#### Task inputs
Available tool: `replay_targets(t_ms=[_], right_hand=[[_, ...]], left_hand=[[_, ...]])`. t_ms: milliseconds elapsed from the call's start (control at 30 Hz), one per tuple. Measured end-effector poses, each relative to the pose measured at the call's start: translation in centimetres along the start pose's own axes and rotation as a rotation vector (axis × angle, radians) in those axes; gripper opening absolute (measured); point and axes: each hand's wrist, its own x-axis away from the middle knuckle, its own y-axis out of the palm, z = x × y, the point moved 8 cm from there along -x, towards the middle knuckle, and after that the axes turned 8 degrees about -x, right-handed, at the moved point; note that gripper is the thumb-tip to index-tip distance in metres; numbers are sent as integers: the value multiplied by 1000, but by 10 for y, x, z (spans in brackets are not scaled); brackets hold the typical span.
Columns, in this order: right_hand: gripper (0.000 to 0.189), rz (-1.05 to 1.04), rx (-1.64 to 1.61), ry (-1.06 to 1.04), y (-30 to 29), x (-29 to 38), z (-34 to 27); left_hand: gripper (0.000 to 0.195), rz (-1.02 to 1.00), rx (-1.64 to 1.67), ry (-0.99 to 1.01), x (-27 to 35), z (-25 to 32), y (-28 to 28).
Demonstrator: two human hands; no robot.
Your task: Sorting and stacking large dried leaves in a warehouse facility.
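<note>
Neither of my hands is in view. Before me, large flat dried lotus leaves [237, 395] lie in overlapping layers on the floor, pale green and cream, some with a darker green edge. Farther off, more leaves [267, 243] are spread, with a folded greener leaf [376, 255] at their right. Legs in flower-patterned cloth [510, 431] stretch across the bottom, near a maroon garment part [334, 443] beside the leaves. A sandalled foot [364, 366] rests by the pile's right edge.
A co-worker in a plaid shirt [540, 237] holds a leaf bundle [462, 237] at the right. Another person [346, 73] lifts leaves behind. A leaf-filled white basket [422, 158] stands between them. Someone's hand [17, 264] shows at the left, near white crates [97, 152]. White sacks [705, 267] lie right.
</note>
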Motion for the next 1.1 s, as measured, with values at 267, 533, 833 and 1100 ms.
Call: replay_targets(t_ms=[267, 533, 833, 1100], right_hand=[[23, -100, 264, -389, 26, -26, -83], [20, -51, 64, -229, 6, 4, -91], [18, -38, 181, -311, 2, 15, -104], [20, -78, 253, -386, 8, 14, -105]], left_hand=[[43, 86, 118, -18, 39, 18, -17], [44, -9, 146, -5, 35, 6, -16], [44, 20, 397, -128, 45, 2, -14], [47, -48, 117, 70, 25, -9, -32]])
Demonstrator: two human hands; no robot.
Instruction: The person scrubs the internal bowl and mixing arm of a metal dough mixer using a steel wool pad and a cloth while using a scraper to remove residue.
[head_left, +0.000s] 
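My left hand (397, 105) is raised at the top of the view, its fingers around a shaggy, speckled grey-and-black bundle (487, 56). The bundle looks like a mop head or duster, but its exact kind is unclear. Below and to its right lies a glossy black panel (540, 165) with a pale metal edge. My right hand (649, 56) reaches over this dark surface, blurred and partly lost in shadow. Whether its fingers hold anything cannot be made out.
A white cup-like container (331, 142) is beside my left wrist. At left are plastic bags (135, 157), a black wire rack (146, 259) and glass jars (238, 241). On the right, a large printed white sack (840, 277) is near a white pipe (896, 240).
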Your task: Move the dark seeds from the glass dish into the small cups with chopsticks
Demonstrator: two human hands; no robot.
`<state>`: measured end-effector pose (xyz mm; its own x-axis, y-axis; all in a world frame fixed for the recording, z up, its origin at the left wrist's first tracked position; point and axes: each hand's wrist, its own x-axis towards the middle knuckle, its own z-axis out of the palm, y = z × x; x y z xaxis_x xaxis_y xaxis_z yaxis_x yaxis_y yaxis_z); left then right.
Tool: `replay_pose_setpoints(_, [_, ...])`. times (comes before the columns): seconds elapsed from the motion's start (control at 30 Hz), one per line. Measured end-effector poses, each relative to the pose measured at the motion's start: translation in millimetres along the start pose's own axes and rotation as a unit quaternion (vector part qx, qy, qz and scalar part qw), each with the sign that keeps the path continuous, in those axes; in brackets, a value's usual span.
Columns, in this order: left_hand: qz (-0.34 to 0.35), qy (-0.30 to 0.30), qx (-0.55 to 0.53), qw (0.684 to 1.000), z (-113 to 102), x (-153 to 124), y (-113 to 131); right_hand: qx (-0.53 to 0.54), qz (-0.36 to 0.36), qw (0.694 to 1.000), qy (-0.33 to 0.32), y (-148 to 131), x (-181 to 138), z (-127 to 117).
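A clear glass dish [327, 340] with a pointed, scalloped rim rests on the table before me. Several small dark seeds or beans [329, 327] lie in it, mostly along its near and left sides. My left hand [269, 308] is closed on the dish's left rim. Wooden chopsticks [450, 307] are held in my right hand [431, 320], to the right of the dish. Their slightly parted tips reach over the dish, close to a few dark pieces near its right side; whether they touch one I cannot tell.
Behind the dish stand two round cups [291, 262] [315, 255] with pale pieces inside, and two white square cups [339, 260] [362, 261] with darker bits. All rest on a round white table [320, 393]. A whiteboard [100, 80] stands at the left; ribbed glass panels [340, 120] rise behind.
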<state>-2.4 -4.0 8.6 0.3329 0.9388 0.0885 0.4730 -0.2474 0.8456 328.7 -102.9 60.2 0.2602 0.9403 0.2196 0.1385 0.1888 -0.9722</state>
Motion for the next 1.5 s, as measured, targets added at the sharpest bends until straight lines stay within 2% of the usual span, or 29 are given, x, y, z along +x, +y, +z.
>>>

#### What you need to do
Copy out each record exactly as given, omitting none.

#### Exercise response
Available tool: `replay_targets(t_ms=[_], right_hand=[[_, ...]], left_hand=[[_, ...]])`. t_ms: milliseconds elapsed from the call's start (control at 30 Hz), one per tuple. Measured end-effector poses, each relative to the pose measured at the call's start: translation in centimetres along the start pose's own axes and rotation as a rotation vector (axis × angle, radians) in those axes; gripper opening absolute (measured); point and axes: each hand's wrist, its own x-axis away from the middle knuckle, its own y-axis out of the palm, z = x × y, the point moved 8 cm from there along -x, towards the middle knuckle, and after that the axes turned 8 degrees about -x, right-handed, at the moved point; note that gripper is the thumb-tip to index-tip distance in metres; numbers are sent as integers: the value multiplied by 1000, but by 10 for y, x, z (spans in brackets are not scaled); brackets hold the typical span.
Columns, in this order: right_hand: gripper (0.000 to 0.189), rz (-1.05 to 1.04), rx (-1.64 to 1.61), ry (-1.06 to 1.04), y (-30 to 29), x (-29 to 38), z (-34 to 27); left_hand: gripper (0.000 to 0.195), rz (-1.02 to 1.00), rx (-1.64 to 1.67), ry (-0.99 to 1.01), x (-27 to 35), z (-25 to 32), y (-28 to 28).
Demonstrator: two human hands; no robot.
Your task: Sorting and stacking large dried leaves in a warehouse facility.
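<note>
Neither of my hands is in view. Before me, large flat dried lotus leaves [237, 395] lie in overlapping layers on the floor, pale green and cream, some with a darker green edge. Farther off, more leaves [267, 243] are spread, with a folded greener leaf [376, 255] at their right. Legs in flower-patterned cloth [510, 431] stretch across the bottom, near a maroon garment part [334, 443] beside the leaves. A sandalled foot [364, 366] rests by the pile's right edge.
A co-worker in a plaid shirt [540, 237] holds a leaf bundle [462, 237] at the right. Another person [346, 73] lifts leaves behind. A leaf-filled white basket [422, 158] stands between them. Someone's hand [17, 264] shows at the left, near white crates [97, 152]. White sacks [705, 267] lie right.
</note>
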Motion for the next 1.1 s, as measured, with values at 267, 533, 833 and 1100 ms.
Call: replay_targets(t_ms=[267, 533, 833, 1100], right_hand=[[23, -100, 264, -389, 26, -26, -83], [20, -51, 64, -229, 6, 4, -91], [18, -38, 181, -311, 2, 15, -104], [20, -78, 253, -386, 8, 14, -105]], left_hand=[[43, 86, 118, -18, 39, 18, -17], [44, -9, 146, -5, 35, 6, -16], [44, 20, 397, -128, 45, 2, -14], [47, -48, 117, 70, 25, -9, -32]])
Demonstrator: two human hands; no robot.
Instruction: The person scrubs the internal bowl and mixing arm of a metal dough mixer using a steel wool pad and a cloth while using a scraper to remove residue.
[head_left, +0.000s] 
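My left hand (397, 105) is raised at the top of the view, its fingers around a shaggy, speckled grey-and-black bundle (487, 56). The bundle looks like a mop head or duster, but its exact kind is unclear. Below and to its right lies a glossy black panel (540, 165) with a pale metal edge. My right hand (649, 56) reaches over this dark surface, blurred and partly lost in shadow. Whether its fingers hold anything cannot be made out.
A white cup-like container (331, 142) is beside my left wrist. At left are plastic bags (135, 157), a black wire rack (146, 259) and glass jars (238, 241). On the right, a large printed white sack (840, 277) is near a white pipe (896, 240).
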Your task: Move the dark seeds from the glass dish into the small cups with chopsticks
Demonstrator: two human hands; no robot.
`<state>`: measured end-effector pose (xyz mm; its own x-axis, y-axis; all in a world frame fixed for the recording, z up, its origin at the left wrist's first tracked position; point and axes: each hand's wrist, its own x-axis towards the middle knuckle, its own z-axis out of the palm, y = z × x; x y z xaxis_x xaxis_y xaxis_z yaxis_x yaxis_y yaxis_z); left then right.
Tool: `replay_pose_setpoints(_, [_, ...])`. times (comes before the columns): seconds elapsed from the motion's start (control at 30 Hz), one per line. Measured end-effector poses, each relative to the pose measured at the motion's start: translation in millimetres along the start pose's own axes and rotation as a unit quaternion (vector part qx, qy, qz and scalar part qw), each with the sign that keeps the path continuous, in those axes; in brackets, a value's usual span.
Columns, in this order: left_hand: qz (-0.34 to 0.35), qy (-0.30 to 0.30), qx (-0.55 to 0.53), qw (0.684 to 1.000), z (-113 to 102), x (-153 to 124), y (-113 to 131); right_hand: qx (-0.53 to 0.54), qz (-0.36 to 0.36), qw (0.694 to 1.000), qy (-0.33 to 0.32), y (-148 to 131), x (-181 to 138), z (-127 to 117).
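A clear glass dish [327, 340] with a pointed, scalloped rim rests on the table before me. Several small dark seeds or beans [329, 327] lie in it, mostly along its near and left sides. My left hand [269, 308] is closed on the dish's left rim. Wooden chopsticks [450, 307] are held in my right hand [431, 320], to the right of the dish. Their slightly parted tips reach over the dish, close to a few dark pieces near its right side; whether they touch one I cannot tell.
Behind the dish stand two round cups [291, 262] [315, 255] with pale pieces inside, and two white square cups [339, 260] [362, 261] with darker bits. All rest on a round white table [320, 393]. A whiteboard [100, 80] stands at the left; ribbed glass panels [340, 120] rise behind.
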<state>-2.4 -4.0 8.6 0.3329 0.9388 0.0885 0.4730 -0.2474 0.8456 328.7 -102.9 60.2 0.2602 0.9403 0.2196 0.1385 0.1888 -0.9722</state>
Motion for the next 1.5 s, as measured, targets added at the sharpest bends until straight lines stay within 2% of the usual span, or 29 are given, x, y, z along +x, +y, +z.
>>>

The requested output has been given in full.